Il riconoscimento della scabbia come DTN da parte dell’OMS e le raccomandazioni per stabilire linee guida e standard per gli interventi di sanità pubblica dimostrano la motivazione verso il controllo della scabbia guidata dalle richieste multinazionali di orientamento.

Lo sviluppo di una strategia globale per il controllo della scabbia richiederà strategie standardizzate di diagnosi, mappatura e sorveglianza, nonché indicazioni sulla gestione della salute pubblica della scabbia.

Importanti ricerche operative per valutare la fattibilità dell’AMD come opzione di controllo della malattia includono test di scalabilità, valutazione del rapporto costo-efficacia, valutazione dell’accettabilità del programma e indagini per verificare se l’AMD per la scabbia può tradursi in una riduzione delle complicanze. gravi cause batteriche e autoimmuni della scabbia.

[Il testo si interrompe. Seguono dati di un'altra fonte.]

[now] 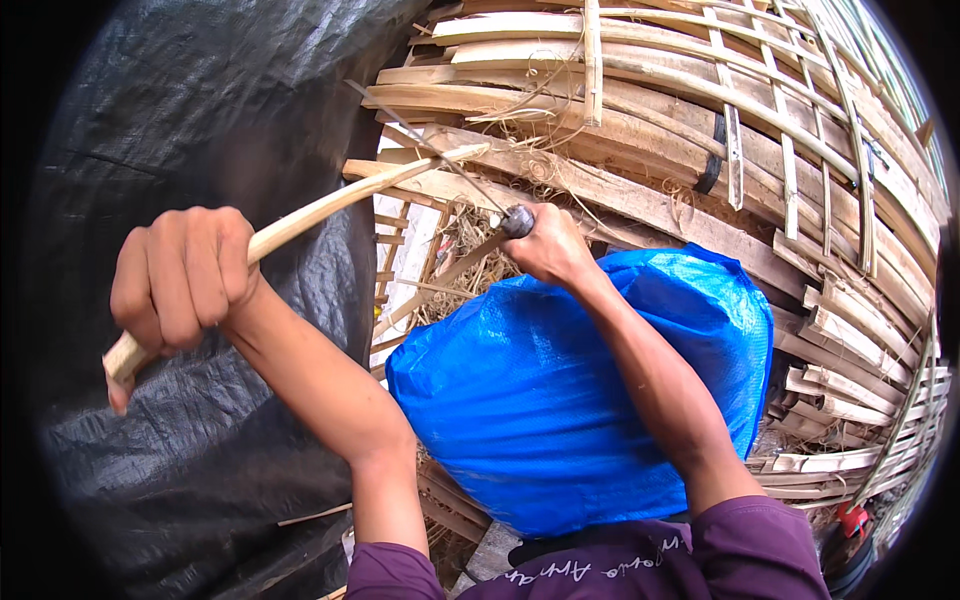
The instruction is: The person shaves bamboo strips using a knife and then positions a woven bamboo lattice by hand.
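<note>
My left hand [185,275] is closed around the thick lower end of a pale, slightly curved stick [330,212], which slants up to the right toward a tapered tip. In my right hand [548,245] is the dark handle of a knife [517,221]. Its long thin blade, seen nearly edge-on, points up and to the left. The blade crosses the stick near the tip; whether they touch I cannot tell. A blue tarp [560,380] lies across my lap, under my right forearm.
Black plastic sheeting [200,120] hangs along the left. Split bamboo or wooden strips [640,130] are stacked ahead and to the right, with thin crosspieces over them. Curly shavings [465,235] lie beyond the tarp. A small red object [852,519] is at the lower right.
</note>
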Available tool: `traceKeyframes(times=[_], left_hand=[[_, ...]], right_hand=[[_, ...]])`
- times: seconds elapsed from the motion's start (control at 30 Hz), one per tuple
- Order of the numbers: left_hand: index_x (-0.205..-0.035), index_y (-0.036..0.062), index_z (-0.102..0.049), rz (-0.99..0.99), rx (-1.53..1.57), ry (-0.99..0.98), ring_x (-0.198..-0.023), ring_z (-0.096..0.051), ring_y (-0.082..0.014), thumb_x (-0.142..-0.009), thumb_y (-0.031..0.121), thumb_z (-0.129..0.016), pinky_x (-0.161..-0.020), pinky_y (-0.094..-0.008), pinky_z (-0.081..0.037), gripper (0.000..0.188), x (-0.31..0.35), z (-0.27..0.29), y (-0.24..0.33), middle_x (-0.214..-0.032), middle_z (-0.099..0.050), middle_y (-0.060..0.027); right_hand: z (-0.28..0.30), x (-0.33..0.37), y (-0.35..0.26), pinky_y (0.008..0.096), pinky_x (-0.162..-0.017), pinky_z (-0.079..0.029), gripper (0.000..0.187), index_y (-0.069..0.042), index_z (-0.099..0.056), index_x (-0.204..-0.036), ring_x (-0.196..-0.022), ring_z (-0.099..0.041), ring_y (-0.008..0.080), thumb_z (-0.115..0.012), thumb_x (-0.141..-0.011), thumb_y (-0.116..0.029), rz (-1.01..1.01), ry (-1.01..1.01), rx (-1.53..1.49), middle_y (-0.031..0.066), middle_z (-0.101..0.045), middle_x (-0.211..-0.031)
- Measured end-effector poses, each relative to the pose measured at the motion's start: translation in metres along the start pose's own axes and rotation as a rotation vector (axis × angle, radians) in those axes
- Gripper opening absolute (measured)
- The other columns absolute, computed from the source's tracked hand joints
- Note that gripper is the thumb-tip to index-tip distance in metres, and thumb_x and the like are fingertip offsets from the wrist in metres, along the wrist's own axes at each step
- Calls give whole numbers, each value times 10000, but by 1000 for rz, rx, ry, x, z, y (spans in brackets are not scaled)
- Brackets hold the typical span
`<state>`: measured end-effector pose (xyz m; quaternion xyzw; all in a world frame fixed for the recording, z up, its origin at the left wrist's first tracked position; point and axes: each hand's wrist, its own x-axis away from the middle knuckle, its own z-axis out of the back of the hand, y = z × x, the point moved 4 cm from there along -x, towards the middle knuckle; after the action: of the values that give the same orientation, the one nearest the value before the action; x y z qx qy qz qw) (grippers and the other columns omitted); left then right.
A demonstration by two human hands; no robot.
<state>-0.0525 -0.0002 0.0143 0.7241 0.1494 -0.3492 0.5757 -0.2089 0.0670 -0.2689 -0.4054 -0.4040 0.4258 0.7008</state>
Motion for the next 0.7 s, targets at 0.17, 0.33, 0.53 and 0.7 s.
traceKeyframes(times=[0.17, 0.33, 0.53, 0.7], left_hand=[[-538, 161, -387, -43, 42, 148, -296, -233, -1, -741, 315, -799, -369, -200, -75, 485, 15, 19, 9, -369, -332, 76], [-555, 162, -387, -54, 40, 167, -292, -241, 1, -735, 347, -806, -369, -193, -81, 492, 14, 15, 16, -366, -332, 78], [-576, 161, -396, -85, -5, 231, -292, -232, 8, -729, 350, -813, -364, -181, -94, 482, 22, 32, 25, -363, -352, 78], [-573, 161, -402, -112, -5, 278, -294, -218, 9, -734, 339, -809, -370, -193, -80, 473, 39, 33, 34, -362, -348, 81]], right_hand=[[-3, -21, 70, 493, -792, -507, 309, -90, -723, -965, -887, -670, 408, -616, -709, -228, -201, 45, 64, 272, -677, -886], [3, 6, -11, 497, -773, -508, 257, -72, -712, -898, -844, -664, 420, -619, -702, -210, -6, -4, 46, 278, -663, -837], [-11, -11, 54, 471, -718, -520, 252, 17, -684, -833, -784, -675, 404, -618, -715, -196, -133, 16, -39, 295, -652, -800], [-9, 1, 18, 485, -743, -508, 234, -25, -694, -860, -790, -663, 416, -615, -708, -185, -79, 51, -15, 267, -661, -785]])
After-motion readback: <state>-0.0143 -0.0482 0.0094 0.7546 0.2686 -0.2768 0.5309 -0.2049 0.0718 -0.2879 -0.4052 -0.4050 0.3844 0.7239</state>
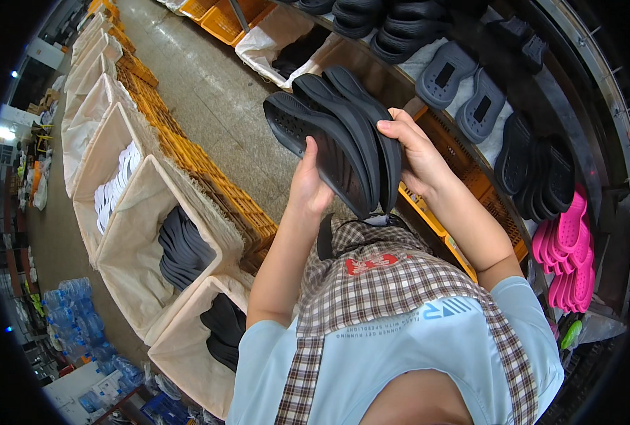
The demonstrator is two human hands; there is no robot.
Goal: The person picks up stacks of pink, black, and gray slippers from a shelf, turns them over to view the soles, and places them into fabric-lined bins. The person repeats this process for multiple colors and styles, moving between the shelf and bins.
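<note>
Between my two hands is a nested stack of black foam clogs (343,134), with holes in the upper of the leftmost one. My left hand (311,180) grips the stack from its left side, the thumb up against the nearest clog. On the opposite side, my right hand (415,152) is closed around the outer clog, its thumb lying along the top edge. The palm-side fingers of my left hand are hidden behind the clogs. The stack is held in the air above my checked apron (393,294), tilted with its far ends to the upper left.
On the left stands a row of cloth-lined baskets (127,244), holding white clogs (117,185), dark grey clogs (184,248) and black clogs (224,329). At right a rack carries grey clogs (446,74), more black clogs (538,166) and pink clogs (568,248). Orange crates (223,21) stand across the aisle.
</note>
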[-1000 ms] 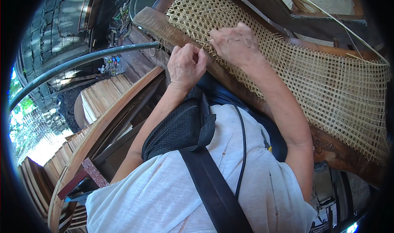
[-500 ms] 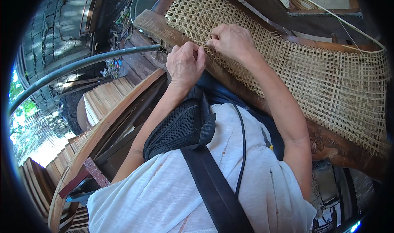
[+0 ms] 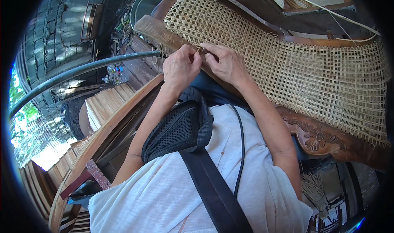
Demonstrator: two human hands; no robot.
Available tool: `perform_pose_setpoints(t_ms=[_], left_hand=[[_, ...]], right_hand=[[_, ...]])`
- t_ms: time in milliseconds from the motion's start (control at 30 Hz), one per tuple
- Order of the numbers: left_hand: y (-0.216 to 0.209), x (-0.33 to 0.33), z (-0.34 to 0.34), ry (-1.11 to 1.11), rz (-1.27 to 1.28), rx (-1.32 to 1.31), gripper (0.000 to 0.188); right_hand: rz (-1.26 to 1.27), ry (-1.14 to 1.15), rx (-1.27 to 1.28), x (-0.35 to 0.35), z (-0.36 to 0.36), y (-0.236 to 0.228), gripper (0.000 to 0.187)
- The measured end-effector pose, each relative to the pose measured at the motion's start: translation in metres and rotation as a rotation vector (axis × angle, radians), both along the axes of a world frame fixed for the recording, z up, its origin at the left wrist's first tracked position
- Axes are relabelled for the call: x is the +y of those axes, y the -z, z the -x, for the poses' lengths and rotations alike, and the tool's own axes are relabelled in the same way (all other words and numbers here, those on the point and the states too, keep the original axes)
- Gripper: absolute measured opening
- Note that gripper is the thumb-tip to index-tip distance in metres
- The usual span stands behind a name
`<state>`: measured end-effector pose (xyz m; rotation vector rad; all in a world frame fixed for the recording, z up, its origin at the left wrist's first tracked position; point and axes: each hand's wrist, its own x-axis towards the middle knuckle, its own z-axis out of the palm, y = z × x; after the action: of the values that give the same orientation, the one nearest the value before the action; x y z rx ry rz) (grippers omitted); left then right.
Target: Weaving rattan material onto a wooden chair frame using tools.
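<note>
A large wooden chair frame with woven cane webbing lies across my front, running from upper left to right. The weave is tight with small holes on the left and looser and squarer on the right. At the frame's near edge, my left hand has its fingers pinched. Close beside it, my right hand is pinched too, its fingertips almost meeting the left ones. A thin tan cane strand shows between the fingertips; the rest of it is hidden by the fingers.
A grey metal tube curves in from the left towards the frame. Stacked wooden pieces stand at left, and a bucket sits at the upper left. Long loose cane strands trail at upper right. A cane bundle lies lower right.
My right hand has come off the webbing, down and left to my left hand at the frame's edge. More of the frame's carved flower now shows at right.
</note>
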<state>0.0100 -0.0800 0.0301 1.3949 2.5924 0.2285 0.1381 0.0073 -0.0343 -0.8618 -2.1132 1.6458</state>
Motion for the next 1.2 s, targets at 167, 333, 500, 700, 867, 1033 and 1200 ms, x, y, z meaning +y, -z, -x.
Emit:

È fondamentale anche stabilire una fornitura di farmaci praticabile e sostenibile per il controllo della scabbia.

Le attuali indicazioni per l’ivermectina nell’elenco modello dei medicinali essenziali dell’OMS riguardano il trattamento della filariasi e degli elminti intestinali; L’aggiunta della scabbia come indicazione sarà un passo cruciale per l’attuazione di qualsiasi programma.

Infine, partenariati globali e collaborazioni significative, come quelle promosse dall’Alleanza internazionale per il controllo della scabbia, 2 saranno fondamentali per progredire verso il controllo e potenzialmente anche l’eliminazione della scabbia.